→ **What the exercise asks**: Stop after the line that contains "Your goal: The". Until then, retype each line of the entries exactly from the first one, skipping pictures.

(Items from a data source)
◆ ◆ ◆ ◆ ◆ ◆ ◆

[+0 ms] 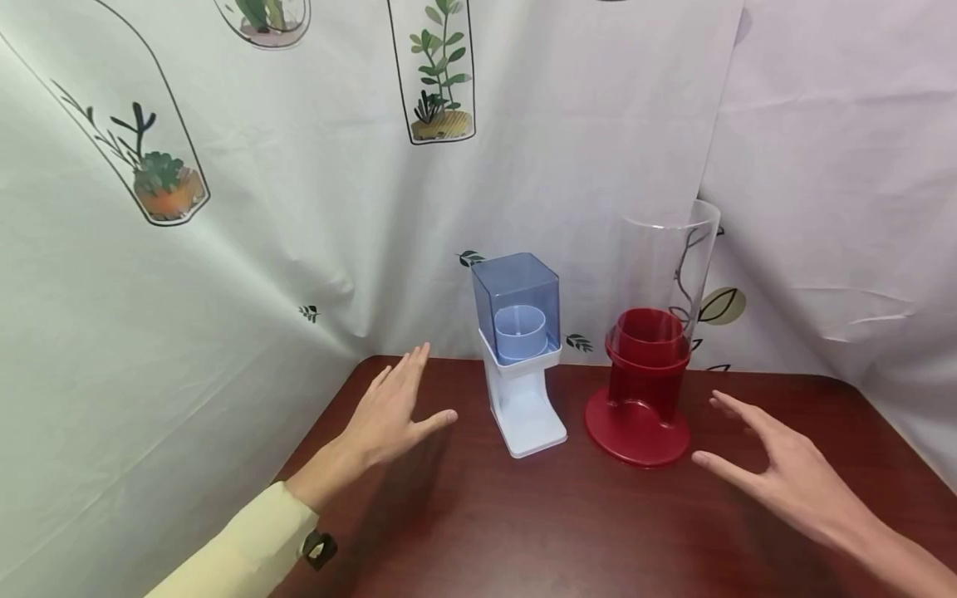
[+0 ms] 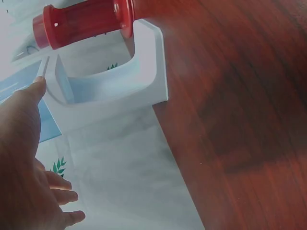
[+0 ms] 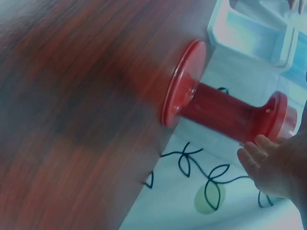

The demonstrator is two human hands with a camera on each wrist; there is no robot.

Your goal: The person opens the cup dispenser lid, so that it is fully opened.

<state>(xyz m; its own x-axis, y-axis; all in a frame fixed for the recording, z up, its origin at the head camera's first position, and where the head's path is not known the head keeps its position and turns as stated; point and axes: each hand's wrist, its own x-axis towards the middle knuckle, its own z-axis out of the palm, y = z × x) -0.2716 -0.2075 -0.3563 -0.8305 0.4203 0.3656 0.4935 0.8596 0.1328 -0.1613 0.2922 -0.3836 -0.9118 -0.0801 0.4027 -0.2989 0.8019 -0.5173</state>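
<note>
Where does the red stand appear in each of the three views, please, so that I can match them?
Head: the red stand is right of centre, between the white stand and the right hand.
Left wrist: the red stand is upper left, above the white stand.
Right wrist: the red stand is right of centre.
Shared landmark: the white stand, next to it in every view.

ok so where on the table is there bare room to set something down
The widest bare patch of table lies in front of the white stand and red stand, between the left hand and right hand. Another is right of the red stand, beyond the right hand. It's crowded between the two stands: only a narrow gap shows.
</note>
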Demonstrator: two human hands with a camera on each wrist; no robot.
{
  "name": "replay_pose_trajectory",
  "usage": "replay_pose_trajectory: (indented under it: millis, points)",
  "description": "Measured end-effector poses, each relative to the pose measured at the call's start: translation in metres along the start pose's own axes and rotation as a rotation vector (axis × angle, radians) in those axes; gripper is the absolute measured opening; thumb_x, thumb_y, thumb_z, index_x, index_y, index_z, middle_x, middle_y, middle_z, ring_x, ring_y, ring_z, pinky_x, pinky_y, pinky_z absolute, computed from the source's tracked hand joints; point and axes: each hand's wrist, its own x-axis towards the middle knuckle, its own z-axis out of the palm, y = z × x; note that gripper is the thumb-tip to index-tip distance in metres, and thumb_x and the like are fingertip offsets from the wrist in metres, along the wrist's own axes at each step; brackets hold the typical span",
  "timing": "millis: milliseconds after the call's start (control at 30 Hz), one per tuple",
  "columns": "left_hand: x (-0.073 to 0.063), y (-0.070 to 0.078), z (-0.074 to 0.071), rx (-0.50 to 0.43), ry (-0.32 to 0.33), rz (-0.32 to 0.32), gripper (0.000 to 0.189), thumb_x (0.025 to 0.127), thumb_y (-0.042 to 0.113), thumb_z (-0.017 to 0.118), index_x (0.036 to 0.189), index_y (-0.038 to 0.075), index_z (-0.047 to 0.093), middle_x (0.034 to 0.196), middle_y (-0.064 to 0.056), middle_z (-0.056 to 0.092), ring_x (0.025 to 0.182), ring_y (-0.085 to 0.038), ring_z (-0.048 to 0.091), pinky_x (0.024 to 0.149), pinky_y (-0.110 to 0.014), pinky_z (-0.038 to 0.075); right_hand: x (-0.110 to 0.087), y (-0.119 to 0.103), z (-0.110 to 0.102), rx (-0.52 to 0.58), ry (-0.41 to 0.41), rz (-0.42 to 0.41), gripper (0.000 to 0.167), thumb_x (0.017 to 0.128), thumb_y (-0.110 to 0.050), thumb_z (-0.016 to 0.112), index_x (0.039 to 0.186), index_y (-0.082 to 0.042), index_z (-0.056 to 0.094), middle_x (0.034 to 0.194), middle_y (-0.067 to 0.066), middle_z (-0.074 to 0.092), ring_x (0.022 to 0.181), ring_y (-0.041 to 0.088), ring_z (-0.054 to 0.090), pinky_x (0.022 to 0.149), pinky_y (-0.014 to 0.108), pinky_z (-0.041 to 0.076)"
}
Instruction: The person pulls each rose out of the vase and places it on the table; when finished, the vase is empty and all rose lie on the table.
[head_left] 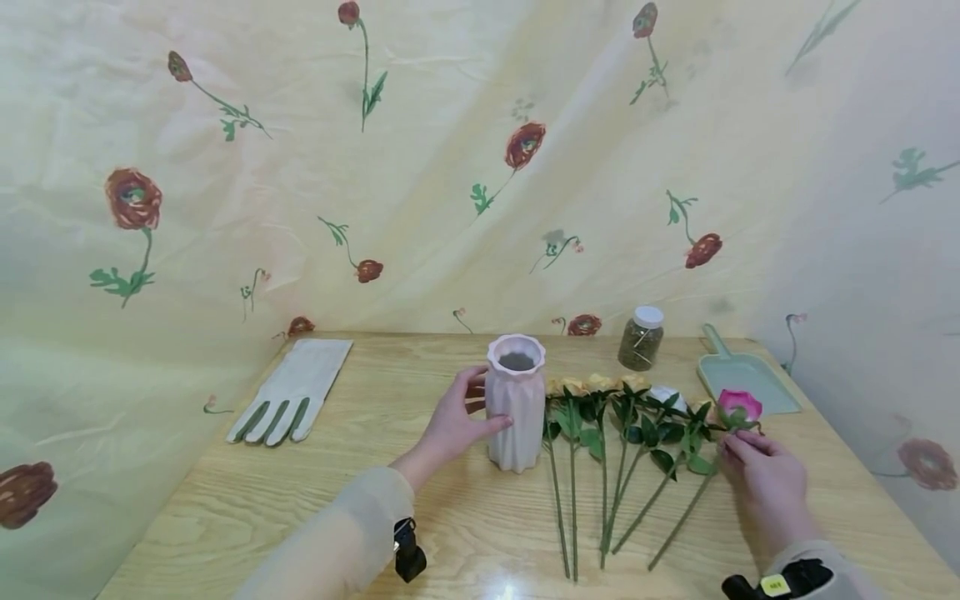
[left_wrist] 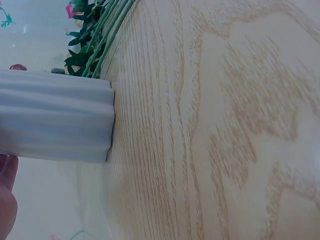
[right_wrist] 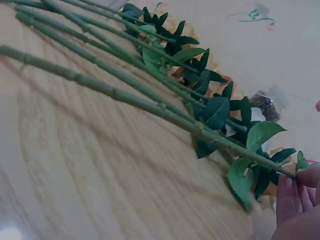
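A pale pink vase (head_left: 516, 417) with a scalloped rim stands upright on the table, and my left hand (head_left: 457, 417) grips its side, thumb across the front. In the left wrist view the ribbed vase (left_wrist: 55, 117) shows its lower part, with a bit of my left hand (left_wrist: 7, 195) at the edge. At the right, my right hand (head_left: 768, 475) pinches a pink rose (head_left: 739, 407) by its stem, just under the bloom. That rose's green stem (right_wrist: 135, 104) runs above the tabletop in the right wrist view. Several yellowish roses (head_left: 600, 383) and a white rose (head_left: 667, 398) lie beside it.
A jar (head_left: 641, 340) with a white lid and dark contents stands at the back. Right of it lies a pale green dustpan (head_left: 750, 379). A white glove (head_left: 296, 392) with green between its fingers lies at the left. Floral cloth (head_left: 420, 167) hangs behind the table.
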Motion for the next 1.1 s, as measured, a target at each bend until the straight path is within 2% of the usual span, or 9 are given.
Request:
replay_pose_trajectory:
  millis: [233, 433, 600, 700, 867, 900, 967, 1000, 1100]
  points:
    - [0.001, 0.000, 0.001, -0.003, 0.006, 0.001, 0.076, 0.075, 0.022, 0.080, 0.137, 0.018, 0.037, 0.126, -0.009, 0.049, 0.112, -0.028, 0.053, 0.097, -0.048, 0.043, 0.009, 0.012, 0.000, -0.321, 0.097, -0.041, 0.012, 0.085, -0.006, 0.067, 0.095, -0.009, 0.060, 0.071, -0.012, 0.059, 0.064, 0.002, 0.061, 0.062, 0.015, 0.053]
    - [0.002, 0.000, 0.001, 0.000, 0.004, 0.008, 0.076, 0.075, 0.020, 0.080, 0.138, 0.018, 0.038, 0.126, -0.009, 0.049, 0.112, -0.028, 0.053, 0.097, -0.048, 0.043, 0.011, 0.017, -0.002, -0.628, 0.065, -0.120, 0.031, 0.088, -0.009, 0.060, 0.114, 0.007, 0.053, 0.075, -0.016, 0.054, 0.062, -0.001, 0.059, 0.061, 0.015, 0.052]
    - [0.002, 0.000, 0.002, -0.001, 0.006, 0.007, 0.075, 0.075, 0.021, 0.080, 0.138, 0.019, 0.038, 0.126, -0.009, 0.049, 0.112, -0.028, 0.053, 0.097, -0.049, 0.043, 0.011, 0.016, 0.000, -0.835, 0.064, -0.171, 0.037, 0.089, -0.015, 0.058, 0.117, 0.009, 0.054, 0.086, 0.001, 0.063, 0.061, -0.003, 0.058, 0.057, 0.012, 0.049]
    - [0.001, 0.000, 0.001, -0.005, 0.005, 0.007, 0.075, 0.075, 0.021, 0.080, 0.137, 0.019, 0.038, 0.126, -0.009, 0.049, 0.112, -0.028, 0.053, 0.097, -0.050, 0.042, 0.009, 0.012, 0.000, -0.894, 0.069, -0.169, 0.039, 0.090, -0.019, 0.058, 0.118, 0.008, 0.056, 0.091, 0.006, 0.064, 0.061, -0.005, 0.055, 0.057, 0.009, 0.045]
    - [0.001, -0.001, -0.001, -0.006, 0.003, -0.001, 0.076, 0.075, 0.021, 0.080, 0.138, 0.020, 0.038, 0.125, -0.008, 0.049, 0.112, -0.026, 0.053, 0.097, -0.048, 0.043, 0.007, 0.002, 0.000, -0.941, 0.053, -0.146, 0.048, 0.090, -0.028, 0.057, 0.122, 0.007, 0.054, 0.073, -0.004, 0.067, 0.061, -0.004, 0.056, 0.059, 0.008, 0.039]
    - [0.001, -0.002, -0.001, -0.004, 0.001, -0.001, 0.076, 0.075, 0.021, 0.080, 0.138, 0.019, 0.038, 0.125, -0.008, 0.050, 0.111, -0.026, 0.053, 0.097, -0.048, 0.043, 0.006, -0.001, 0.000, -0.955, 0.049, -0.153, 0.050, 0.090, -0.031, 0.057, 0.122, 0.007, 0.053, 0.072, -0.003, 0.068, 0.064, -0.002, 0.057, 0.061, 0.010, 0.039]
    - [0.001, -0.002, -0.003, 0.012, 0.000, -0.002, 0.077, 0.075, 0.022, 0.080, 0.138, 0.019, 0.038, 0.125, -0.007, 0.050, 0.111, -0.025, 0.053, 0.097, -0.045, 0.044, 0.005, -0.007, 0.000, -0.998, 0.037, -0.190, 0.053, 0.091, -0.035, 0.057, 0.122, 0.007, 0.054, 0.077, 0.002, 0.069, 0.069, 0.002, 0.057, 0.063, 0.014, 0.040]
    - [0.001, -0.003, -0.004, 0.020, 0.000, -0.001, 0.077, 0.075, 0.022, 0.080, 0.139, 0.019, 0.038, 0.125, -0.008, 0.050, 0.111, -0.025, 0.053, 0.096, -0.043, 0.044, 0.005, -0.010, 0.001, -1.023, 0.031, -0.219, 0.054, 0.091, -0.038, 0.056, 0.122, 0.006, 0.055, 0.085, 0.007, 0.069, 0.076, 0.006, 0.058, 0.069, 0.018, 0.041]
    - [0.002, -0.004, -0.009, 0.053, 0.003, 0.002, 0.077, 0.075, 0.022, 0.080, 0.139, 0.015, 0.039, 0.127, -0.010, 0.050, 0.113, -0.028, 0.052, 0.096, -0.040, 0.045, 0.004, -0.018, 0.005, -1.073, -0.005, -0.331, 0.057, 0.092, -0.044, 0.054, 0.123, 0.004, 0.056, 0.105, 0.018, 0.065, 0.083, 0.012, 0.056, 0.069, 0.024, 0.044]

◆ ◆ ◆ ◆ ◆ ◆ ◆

→ **Response**:
[+0 ms] 
[+0 ms] 
[+0 ms] 

The demonstrator is two human hands with a camera on each wrist; there is no robot.

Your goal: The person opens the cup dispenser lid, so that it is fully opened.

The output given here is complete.